[Task instructions] Set down again exactly the lines of the listing below that fall between the line holding "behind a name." and the line holding "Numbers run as", inclusive.

[Collected material]
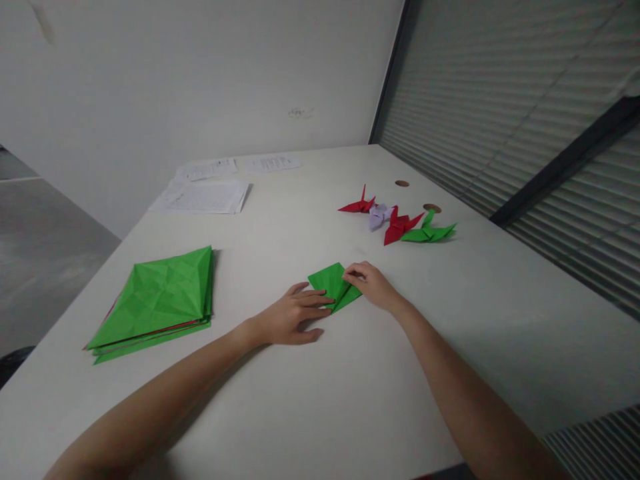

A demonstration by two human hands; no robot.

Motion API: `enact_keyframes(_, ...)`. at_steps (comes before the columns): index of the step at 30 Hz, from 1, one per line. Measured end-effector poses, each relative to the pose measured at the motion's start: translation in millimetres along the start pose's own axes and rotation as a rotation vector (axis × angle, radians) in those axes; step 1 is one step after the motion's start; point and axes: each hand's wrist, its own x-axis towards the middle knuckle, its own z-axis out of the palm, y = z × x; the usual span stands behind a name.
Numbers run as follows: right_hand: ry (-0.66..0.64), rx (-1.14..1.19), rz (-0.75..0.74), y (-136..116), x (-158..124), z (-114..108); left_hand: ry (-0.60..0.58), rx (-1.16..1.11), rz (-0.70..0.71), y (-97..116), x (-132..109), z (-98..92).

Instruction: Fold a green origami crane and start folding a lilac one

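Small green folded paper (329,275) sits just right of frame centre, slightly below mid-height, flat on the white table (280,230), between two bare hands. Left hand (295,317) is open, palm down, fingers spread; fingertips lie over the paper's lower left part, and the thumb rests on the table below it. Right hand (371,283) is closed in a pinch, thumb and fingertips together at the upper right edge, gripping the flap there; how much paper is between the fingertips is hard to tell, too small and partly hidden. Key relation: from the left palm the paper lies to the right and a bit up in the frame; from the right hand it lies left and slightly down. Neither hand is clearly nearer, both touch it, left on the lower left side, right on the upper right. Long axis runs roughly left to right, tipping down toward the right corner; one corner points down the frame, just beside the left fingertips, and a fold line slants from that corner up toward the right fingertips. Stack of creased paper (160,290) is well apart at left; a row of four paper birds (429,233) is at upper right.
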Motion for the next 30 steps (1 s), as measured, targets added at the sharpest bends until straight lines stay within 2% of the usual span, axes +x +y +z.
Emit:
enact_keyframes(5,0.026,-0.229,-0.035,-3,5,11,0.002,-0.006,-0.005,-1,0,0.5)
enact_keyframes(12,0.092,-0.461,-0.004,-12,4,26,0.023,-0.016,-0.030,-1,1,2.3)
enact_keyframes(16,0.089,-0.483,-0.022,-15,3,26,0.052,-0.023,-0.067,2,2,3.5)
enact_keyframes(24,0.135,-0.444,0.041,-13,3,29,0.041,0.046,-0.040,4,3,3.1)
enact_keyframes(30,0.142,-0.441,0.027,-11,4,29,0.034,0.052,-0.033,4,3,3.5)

[Response]
Motion API: `enact_keyframes(_, ...)`. at_steps (comes before the columns): index of the step at 30 Hz, from 1, one per line. Measured end-effector poses, each relative to the pose measured at the motion's start: translation in millimetres along the start pose's own axes and rotation as a rotation vector (axis × angle, radians) in those axes; step 1 is one step after the motion's start; point and axes: each hand's wrist, its own x-axis towards the middle knuckle, its own z-axis out of the palm, y = z × x; the usual span stands behind a name.
Numbers run as follows: right_hand: ry (-0.66..0.64), rx (-1.14..1.19), rz (-0.75..0.74), y (-136..116), x (-158..124), z (-114..108); left_hand: ry (-0.60..0.58), rx (-1.16..1.11), rz (-0.70..0.71), y (-97..116), x (-132..109), z (-98..92).

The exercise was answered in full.